Module 3: asmjit — Runtime Code Generation
Understanding the JIT assembly library that powers Shoggoth’s dynamic instruction emission and why it is ideal for polymorphic stub generation.
Module Objective
Learn what asmjit is, how its core classes (CodeHolder, x86::Assembler, JitRuntime) work, understand the difference between the Assembler and Builder/Compiler interfaces, and see how Shoggoth leverages asmjit to emit randomized x86-64 machine code at runtime.
1. What Is asmjit?
asmjit is an open-source C++ library for runtime machine code generation.

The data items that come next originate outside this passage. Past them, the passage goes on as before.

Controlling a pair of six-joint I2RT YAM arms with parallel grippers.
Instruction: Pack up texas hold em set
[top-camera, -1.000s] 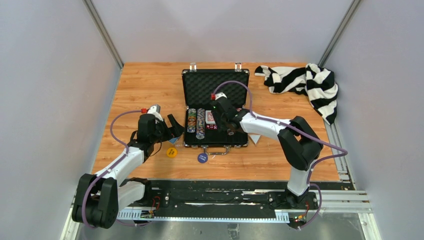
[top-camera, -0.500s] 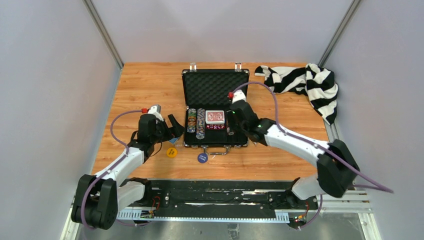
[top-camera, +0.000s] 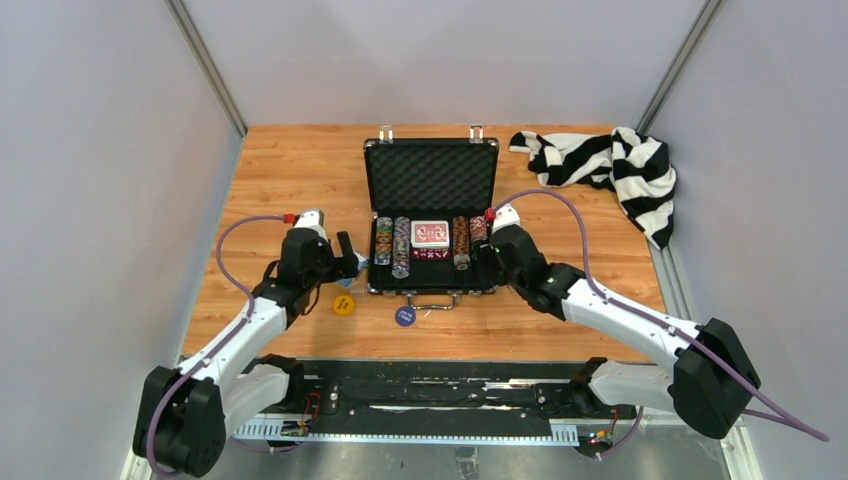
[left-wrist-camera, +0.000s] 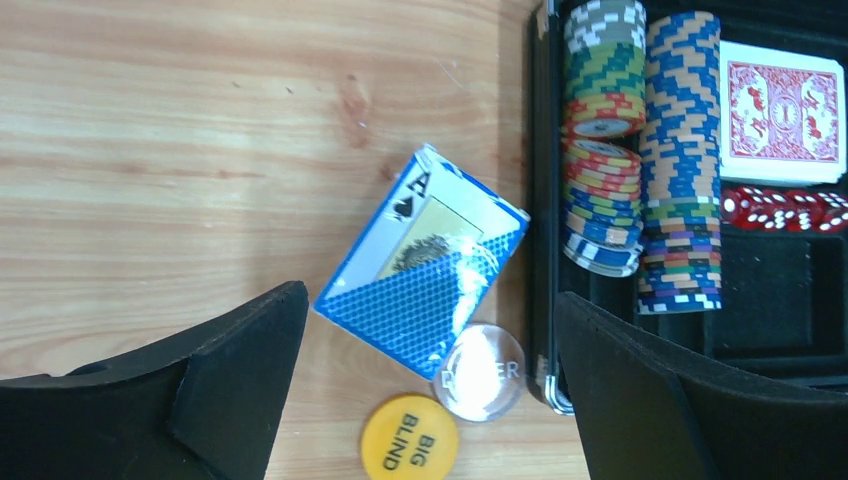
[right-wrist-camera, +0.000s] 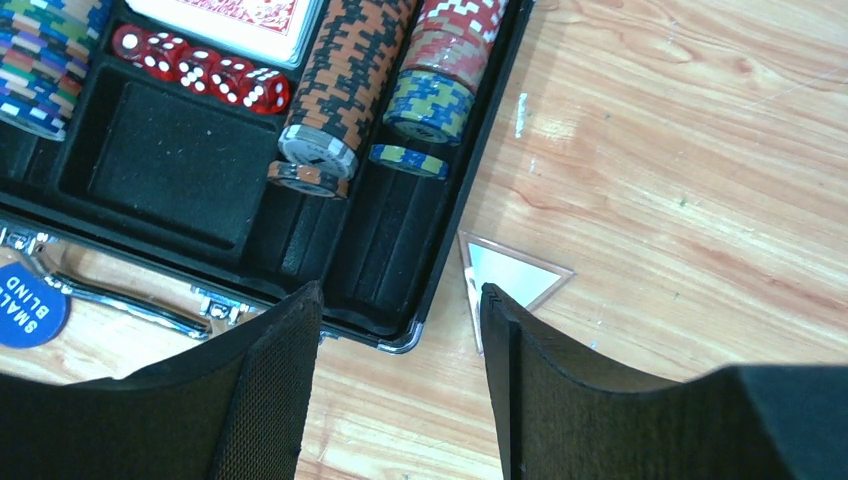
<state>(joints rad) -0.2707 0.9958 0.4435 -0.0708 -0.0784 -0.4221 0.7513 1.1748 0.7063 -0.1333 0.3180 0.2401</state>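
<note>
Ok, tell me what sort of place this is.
Probably a robot test cell: plain grey walls box in a wooden table, a left arm and right arm sit on a metal rail, and a poker case lies open.

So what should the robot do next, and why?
Probably lower the left gripper and close on the blue card deck: its jaws stand open over it, it lies on the table outside the briefcase, and one foam slot is empty.

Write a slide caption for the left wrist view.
Open left gripper above a blue card deck lying beside the case.
</note>
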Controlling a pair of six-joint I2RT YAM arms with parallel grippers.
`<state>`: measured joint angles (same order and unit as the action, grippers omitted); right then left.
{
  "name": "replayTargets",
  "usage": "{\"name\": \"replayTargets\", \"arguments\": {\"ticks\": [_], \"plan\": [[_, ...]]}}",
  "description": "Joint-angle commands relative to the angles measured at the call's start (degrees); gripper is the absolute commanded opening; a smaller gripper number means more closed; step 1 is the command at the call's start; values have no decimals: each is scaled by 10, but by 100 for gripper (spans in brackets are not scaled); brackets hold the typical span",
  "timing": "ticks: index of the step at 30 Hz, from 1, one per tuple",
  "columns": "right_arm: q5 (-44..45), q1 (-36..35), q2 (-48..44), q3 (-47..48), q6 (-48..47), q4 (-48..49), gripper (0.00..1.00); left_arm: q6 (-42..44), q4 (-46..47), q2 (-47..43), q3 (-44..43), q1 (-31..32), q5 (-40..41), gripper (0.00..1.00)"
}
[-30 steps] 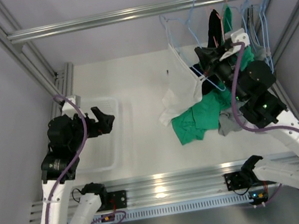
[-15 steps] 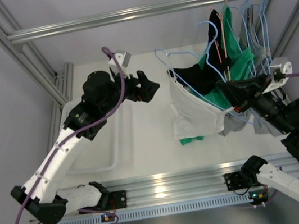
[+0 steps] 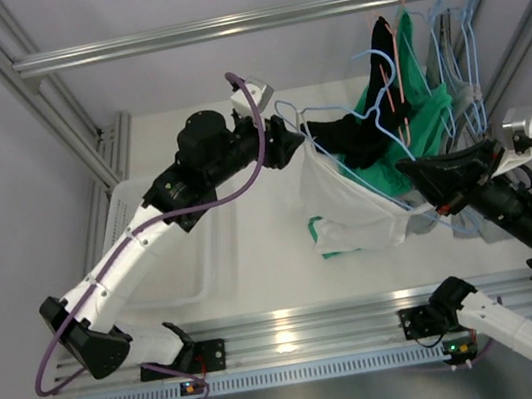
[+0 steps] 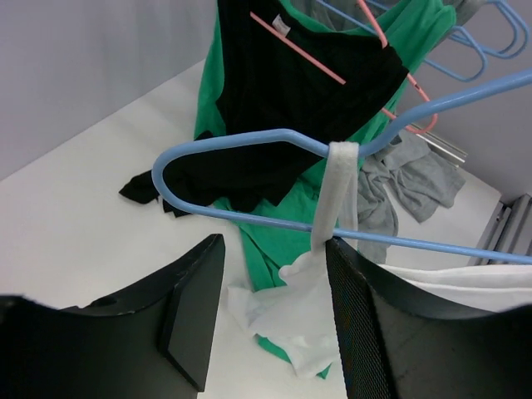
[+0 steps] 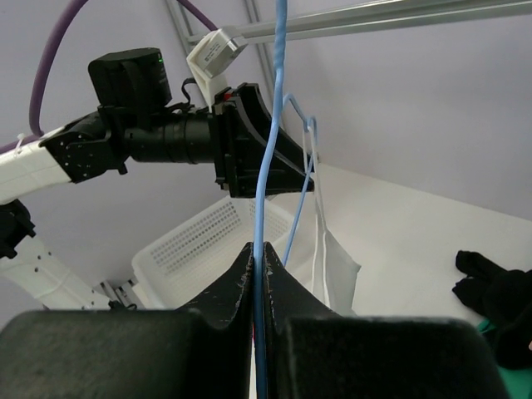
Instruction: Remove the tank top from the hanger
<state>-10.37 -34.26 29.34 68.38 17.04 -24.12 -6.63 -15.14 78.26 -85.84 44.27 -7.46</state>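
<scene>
A white tank top (image 3: 349, 209) hangs by its straps from a blue hanger (image 4: 249, 136) held in the air over the table. My right gripper (image 3: 426, 174) is shut on the hanger's wire (image 5: 266, 150), near its right end. My left gripper (image 3: 283, 146) is open at the hanger's left end. In the left wrist view one white strap (image 4: 337, 191) loops over the hanger, just above my open left gripper (image 4: 274, 309). The strap touches the right finger (image 4: 357, 324). The tank top's body (image 4: 303, 312) sags below between the jaws.
A black top (image 3: 362, 134) on a pink hanger and a green garment (image 3: 428, 103) hang from the rail (image 3: 219, 30) at the back right, beside several empty blue hangers (image 3: 455, 18). Grey cloth (image 4: 416, 179) lies on the table. A white basket (image 3: 170, 265) stands at left.
My left arm swung from over the basket up and right to the hanger's left end. My right arm drew the hanger toward the near right, lifting the tank top off the clothes pile.
</scene>
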Motion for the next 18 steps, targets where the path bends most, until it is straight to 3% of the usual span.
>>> {"name": "replayTargets", "arguments": {"ticks": [1, 3, 6, 11, 14, 16, 18], "plan": [[-14, 5, 2, 25, 8, -4, 0, 5, 70, 1, -8, -1, -44, 57], [-16, 5, 2, 26, 7, -4, 0, -1, 80, 2, -4, 0, -52, 51], [-24, 5, 1, 28, 11, -3, 0, -4, 96, 3, 5, 0, -47, 31], [-17, 5, -2, 28, 10, -3, 0, -16, 120, 2, 16, 0, -61, 22], [-9, 5, 0, 28, 12, -2, 0, -25, 127, 1, 22, 1, -70, 21], [-11, 5, 1, 31, 12, -3, 0, -27, 134, 1, 27, 1, -75, 0], [-16, 5, 1, 33, 12, -3, 0, -32, 139, 1, 28, 1, -61, 0]]}}
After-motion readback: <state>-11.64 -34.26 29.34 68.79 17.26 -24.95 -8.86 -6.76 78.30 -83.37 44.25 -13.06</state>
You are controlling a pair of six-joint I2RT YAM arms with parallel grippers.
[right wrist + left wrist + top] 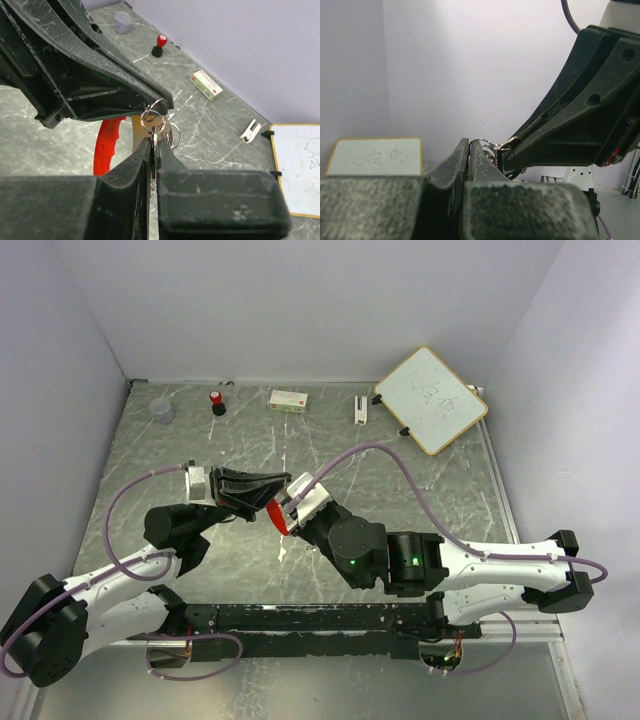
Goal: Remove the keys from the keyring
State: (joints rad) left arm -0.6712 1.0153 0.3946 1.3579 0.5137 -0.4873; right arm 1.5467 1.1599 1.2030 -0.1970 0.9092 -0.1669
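Note:
The keys (153, 135) are thin silver blades pinched edge-on in my right gripper (153, 142), which is shut on them above the table. Silver wire loops of the keyring (143, 121) stick out just past its fingertips. My left gripper (469, 145) comes in from the opposite side and is shut on one thin loop of the keyring (482, 140). In the top view the left gripper (258, 486) and the right gripper (289, 505) meet tip to tip over the middle of the table; the keys are too small to make out there.
A red ridged curved piece (104, 150) lies under the grippers. Along the back stand a clear cup (162, 410), a red-capped bottle (217, 402), a small box (289, 398), a white clip (359, 409) and a framed whiteboard (432, 400).

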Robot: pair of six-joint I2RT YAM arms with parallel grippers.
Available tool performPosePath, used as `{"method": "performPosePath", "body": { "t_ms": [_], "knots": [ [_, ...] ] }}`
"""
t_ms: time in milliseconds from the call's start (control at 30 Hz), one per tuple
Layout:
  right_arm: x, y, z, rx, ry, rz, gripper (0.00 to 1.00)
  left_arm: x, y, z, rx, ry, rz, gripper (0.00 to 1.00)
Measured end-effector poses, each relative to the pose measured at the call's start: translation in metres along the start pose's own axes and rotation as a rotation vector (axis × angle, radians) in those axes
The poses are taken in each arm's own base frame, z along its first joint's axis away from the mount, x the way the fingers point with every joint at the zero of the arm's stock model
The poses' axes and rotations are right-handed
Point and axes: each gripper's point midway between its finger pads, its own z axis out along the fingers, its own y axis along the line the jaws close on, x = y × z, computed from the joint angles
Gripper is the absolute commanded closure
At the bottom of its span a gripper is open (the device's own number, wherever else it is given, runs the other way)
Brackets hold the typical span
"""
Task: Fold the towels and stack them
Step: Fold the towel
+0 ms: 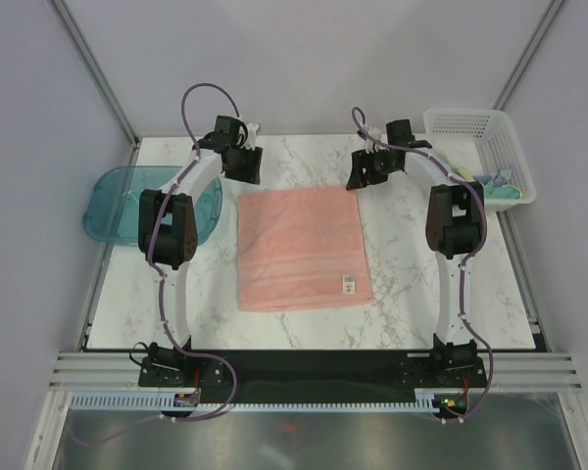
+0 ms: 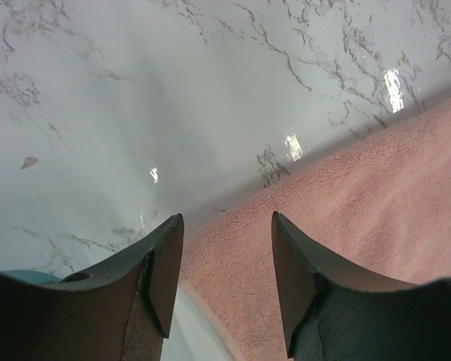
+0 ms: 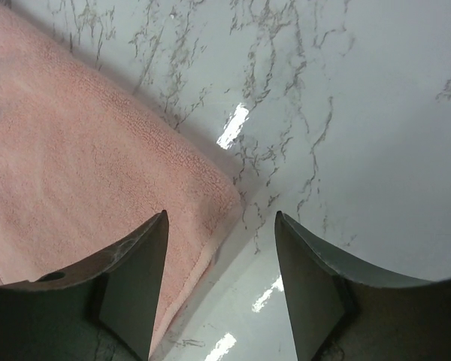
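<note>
Top external view showed the salmon-pink towel [image 1: 299,250] lying flat as a tidy rectangle in the middle of the marble table [image 1: 412,294], with its small white tag [image 1: 349,285] near the 5 o'clock corner. The left gripper [image 1: 243,162] hung at the towel's 11 o'clock corner and the right gripper [image 1: 365,171] at its 1 o'clock corner, both arms reaching in from the near edge. A translucent teal tray [image 1: 108,201] sat at 9 o'clock from the towel, partly behind the left arm. A white mesh basket [image 1: 461,116] stood at 2 o'clock, and the other towels [image 1: 498,184], pale yellow and light blue, were bunched in its near end.

In the left wrist view the left gripper [image 2: 227,226] had its jaws apart with nothing between them. The pink towel's [image 2: 361,210] far edge ran diagonally beneath, and its corner lay under the gap.

In the right wrist view the right gripper [image 3: 222,222] was likewise spread and empty. The towel's [image 3: 75,150] corner ended just under the gap, and bare marble lay beneath the finger on the right. I could not tell whether either set of fingertips touched the cloth.
</note>
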Motion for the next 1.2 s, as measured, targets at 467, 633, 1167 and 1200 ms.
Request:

It allows programs to construct x86 and x86-64 assembly instructions programmatically and emit them as executable machine code in memory. Unlike a traditional assembler (NASM, MASM) that runs at build time, asmjit operates at runtime — your C++ program decides what instructions to generate while it is executing.
This runtime generation capability is exactly what a polymorphic engine needs. Instead of selecting from pre-built decoder stubs (which would be signaturable), the engine uses asmjit to construct a fresh decoder every time, choosing different registers, instructions, and layouts based on random decisions.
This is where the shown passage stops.